Lynley pisoteó los narcisos cuando el chico torcía a la derecha, a unos treinta metros de distancia. Escaló otra valla y desapareció en los terrenos de la escuela primaria de Cubitt Town.

Ni siquiera se ha parado a recuperar el aliento, pensó Lynley estupefacto. O le espoleaba el terror, o corría maratones en sus ratos libres.

Jimmy cruzó el patio de la escuela. Lynley saltó la valla. Estaban construyendo un anexo a la escuela de ladrillo pardo, y Jimmy se metió en la obra, entre pilas de ladrillos, montañas de tablas de madera y colinas de arena. Hacía dos horas por lo menos que las clases habían terminado y no había nadie en el patio que le obstaculizara, pero cuando se acercó al edificio más alejado, tras el cual se extendían los campos de juego, un vigilante surgió por las puertas dobles, le vio y lanzó un grito. Jimmy pasó de largo antes de que el hombre pudiera reaccionar. Entonces, vio a Lynley.

– ¿Qué pasa aquí? -chilló, y se le plantó delante-. Alto ahí, señor. -El vigilante nocturno le cortó el paso con los brazos en jarras. Miró hacia Manchester Road, justo cuando Jean Cooper saltaba la valla, seguida de los periodistas-. ¡Usted! -gritó-. ¡Quédese ahí! ¡Esto es terreno particular!

– Policía -dijo Lyney.

– Demuéstrelo -replicó el vigilante.

Jean llegó tambaleante.

– Usted… -Cogió a Lynley por la chaqueta-. Déjele en…

Lynley apartó a un lado al vigilante. Jimmy había ganado otros veinte metros de ventaja durante el tiempo que Lynley había perdido. Estaba a mitad de los campos de juego y se dirigía a un distrito residencial. Lynley reinició la persecución.
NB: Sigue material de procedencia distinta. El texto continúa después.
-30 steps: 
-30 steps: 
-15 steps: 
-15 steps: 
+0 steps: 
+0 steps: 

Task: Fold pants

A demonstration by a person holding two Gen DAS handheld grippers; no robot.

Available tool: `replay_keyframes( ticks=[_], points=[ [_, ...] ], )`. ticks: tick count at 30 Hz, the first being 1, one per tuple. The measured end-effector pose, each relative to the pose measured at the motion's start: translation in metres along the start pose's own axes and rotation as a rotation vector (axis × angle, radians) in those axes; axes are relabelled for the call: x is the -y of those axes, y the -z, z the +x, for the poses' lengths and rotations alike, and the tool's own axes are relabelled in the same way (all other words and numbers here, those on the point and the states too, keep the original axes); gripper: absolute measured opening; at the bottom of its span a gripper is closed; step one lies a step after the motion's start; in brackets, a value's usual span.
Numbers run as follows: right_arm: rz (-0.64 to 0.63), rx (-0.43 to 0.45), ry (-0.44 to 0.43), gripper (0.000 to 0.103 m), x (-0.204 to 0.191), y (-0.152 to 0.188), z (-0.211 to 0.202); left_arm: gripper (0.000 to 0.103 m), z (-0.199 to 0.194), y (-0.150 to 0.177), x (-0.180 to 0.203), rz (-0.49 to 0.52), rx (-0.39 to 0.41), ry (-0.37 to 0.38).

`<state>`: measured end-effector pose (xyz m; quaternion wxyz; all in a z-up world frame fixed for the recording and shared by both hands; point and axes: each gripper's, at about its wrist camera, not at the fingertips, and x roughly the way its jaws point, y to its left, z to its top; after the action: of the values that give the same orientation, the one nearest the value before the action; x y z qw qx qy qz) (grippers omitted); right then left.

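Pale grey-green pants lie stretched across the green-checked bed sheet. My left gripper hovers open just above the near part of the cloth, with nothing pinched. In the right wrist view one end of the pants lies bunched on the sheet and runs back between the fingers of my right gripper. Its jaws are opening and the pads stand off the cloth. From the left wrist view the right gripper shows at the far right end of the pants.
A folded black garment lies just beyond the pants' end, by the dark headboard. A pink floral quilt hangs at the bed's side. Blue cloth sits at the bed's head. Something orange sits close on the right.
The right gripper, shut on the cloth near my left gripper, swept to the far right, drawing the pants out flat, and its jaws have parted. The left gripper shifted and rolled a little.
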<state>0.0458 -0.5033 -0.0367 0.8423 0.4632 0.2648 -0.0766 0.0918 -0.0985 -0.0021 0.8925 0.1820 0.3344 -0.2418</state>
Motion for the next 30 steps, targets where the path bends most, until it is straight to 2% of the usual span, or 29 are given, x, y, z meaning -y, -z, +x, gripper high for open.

– ¡Eh! -vociferó el vigilante-. ¡Voy a llamar a la policía!

Lynley rezó para que lo hiciera.

Jean Cooper le siguió, tambaleante. Estaba sollozando, pero por falta de aliento.

– Va a… -dijo-. Va a casa. Va a casa. ¿No lo ve?

Jimmy, efectivamente, volvía en dirección a Cardale Street, pero Lynley se resistía a creer que fuera tan idiota como para meterse directamente en una trampa. El chico había mirado hacia atrás en más de una ocasión. Se habría dado cuenta de que la sargento Havers no se encontraba entre sus perseguidores.

Llegó al extremo del campo de juego. Lo bordeaba un seto. Cargó a su través, pero perdió varios segundos cuando tropezó y cayó de rodillas al otro lado.

Lynley notaba un calor abrasador en el pecho. Confió en que el chico se quedara donde estaba, pero cuando Lynley disminuyó la distancia que les separaba, se puso en pie de un salto y prosiguió su huida.

Cruzó un descampado donde un coche quemado descansaba sobre sus neumáticos podridos, entre botellas de vino vacías y basura. Salió a East Ferry Road y tomó la dirección de su casa. Lynley oyó que la madre del muchacho gritaba «¡Ya se lo he dicho!», pero en ese momento Jimmy cruzó la calle, esquivó a un motorista que patinó y estuvo a punto de arrollarle, y subió la escalera que conducía a la estación de Crossharbour, donde un tren azul de Ferrocarriles Docklands se estaba deteniendo en las vías elevadas.